→ **Requirement**: Please write out the listing again, keeping every character the same.

→ **Raw data**:
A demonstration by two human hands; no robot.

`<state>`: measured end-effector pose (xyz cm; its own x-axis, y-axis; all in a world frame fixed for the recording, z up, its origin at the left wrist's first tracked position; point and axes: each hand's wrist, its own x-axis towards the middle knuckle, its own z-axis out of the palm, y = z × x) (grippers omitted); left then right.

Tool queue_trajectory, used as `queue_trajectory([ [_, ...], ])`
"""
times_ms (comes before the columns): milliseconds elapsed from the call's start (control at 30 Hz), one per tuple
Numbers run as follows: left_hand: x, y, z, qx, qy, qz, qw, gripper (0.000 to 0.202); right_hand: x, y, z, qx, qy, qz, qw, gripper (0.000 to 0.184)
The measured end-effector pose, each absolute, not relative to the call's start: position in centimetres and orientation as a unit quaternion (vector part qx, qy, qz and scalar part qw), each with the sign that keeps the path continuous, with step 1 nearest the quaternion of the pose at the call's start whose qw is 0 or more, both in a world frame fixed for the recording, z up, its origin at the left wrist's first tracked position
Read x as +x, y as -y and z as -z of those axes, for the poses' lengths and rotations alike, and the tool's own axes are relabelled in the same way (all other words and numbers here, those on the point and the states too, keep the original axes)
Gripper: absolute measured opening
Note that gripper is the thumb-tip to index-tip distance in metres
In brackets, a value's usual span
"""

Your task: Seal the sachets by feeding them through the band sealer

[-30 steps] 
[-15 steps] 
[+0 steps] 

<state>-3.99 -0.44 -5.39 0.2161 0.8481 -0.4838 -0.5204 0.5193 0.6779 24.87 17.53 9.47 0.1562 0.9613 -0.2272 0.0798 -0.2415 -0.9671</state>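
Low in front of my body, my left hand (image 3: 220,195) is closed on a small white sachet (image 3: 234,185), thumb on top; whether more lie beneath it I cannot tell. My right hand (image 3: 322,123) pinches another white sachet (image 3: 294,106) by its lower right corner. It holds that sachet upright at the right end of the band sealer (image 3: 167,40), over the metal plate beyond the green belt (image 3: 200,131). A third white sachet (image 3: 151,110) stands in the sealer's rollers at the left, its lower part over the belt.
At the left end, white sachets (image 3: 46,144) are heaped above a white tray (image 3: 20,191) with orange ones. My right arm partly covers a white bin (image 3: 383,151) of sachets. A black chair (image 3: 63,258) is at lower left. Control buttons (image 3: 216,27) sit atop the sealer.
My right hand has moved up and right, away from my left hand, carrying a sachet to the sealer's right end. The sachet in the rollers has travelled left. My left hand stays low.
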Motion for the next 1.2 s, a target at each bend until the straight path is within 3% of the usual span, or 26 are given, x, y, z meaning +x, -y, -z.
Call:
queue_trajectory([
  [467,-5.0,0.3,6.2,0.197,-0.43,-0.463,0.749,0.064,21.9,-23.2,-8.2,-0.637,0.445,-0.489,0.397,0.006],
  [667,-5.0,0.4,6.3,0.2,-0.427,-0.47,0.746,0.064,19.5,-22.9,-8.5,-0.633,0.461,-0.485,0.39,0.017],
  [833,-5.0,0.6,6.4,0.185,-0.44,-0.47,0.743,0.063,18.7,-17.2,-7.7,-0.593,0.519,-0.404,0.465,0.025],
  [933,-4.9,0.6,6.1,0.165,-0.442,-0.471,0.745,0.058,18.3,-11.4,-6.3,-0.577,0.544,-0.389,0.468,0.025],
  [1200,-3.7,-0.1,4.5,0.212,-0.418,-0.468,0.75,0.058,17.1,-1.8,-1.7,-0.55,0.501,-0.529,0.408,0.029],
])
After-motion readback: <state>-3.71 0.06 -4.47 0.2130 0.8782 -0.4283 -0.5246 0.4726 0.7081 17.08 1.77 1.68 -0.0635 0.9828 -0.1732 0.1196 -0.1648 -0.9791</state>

→ **Written solution**:
A demonstration by two human hands; no robot.

`<state>`: measured end-effector pose (xyz cm; its own x-axis, y-axis; all in a world frame fixed for the recording, z up, its origin at the left wrist's first tracked position; point and axes: each hand's wrist, its own x-axis towards the middle knuckle, its own z-axis out of the palm, y = z × x) (grippers omitted); left then right.

Tool queue_trajectory, used as `queue_trajectory([ [_, ...], ])`
"""
times_ms (comes before the columns): milliseconds elapsed from the call's start (control at 30 Hz), one per tuple
Numbers run as follows: left_hand: x, y, z, qx, qy, qz, qw, gripper (0.000 to 0.202); right_hand: x, y, z, qx, qy, qz, qw, gripper (0.000 to 0.184)
The measured end-effector pose, each absolute, not relative to the call's start: position in centimetres and orientation as a unit quaternion (vector part qx, qy, qz and scalar part qw), each with the sign that keeps the path continuous, with step 1 nearest the quaternion of the pose at the call's start whose qw is 0 or more, both in a world frame fixed for the recording, z up, its origin at the left wrist's first tracked position
Read x as +x, y as -y and z as -z of those axes, for the poses' lengths and rotations alike, and the tool's own axes are relabelled in the same way (all other words and numbers here, those on the point and the states too, keep the original axes)
Gripper: absolute measured opening
Note that gripper is the thumb-tip to index-tip distance in metres
In brackets, a value's usual span
"""

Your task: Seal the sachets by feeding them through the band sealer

[-30 steps] 
[-15 steps] 
[+0 steps] 

<state>-3.99 -0.44 -5.39 0.2161 0.8481 -0.4838 -0.5204 0.5193 0.6779 24.87 17.53 9.47 0.1562 0.9613 -0.2272 0.0798 -0.2415 -0.9671</state>
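Low in front of my body, my left hand (image 3: 220,195) is closed on a small white sachet (image 3: 234,185), thumb on top; whether more lie beneath it I cannot tell. My right hand (image 3: 322,123) pinches another white sachet (image 3: 294,106) by its lower right corner. It holds that sachet upright at the right end of the band sealer (image 3: 167,40), over the metal plate beyond the green belt (image 3: 200,131). A third white sachet (image 3: 151,110) stands in the sealer's rollers at the left, its lower part over the belt.
At the left end, white sachets (image 3: 46,144) are heaped above a white tray (image 3: 20,191) with orange ones. My right arm partly covers a white bin (image 3: 383,151) of sachets. A black chair (image 3: 63,258) is at lower left. Control buttons (image 3: 216,27) sit atop the sealer.
My right hand has moved up and right, away from my left hand, carrying a sachet to the sealer's right end. The sachet in the rollers has travelled left. My left hand stays low.
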Motion for the next 1.2 s, a target at each bend until the straight path is within 3% of the usual span, or 26 are given, x, y, z meaning +x, -y, -z.
Call:
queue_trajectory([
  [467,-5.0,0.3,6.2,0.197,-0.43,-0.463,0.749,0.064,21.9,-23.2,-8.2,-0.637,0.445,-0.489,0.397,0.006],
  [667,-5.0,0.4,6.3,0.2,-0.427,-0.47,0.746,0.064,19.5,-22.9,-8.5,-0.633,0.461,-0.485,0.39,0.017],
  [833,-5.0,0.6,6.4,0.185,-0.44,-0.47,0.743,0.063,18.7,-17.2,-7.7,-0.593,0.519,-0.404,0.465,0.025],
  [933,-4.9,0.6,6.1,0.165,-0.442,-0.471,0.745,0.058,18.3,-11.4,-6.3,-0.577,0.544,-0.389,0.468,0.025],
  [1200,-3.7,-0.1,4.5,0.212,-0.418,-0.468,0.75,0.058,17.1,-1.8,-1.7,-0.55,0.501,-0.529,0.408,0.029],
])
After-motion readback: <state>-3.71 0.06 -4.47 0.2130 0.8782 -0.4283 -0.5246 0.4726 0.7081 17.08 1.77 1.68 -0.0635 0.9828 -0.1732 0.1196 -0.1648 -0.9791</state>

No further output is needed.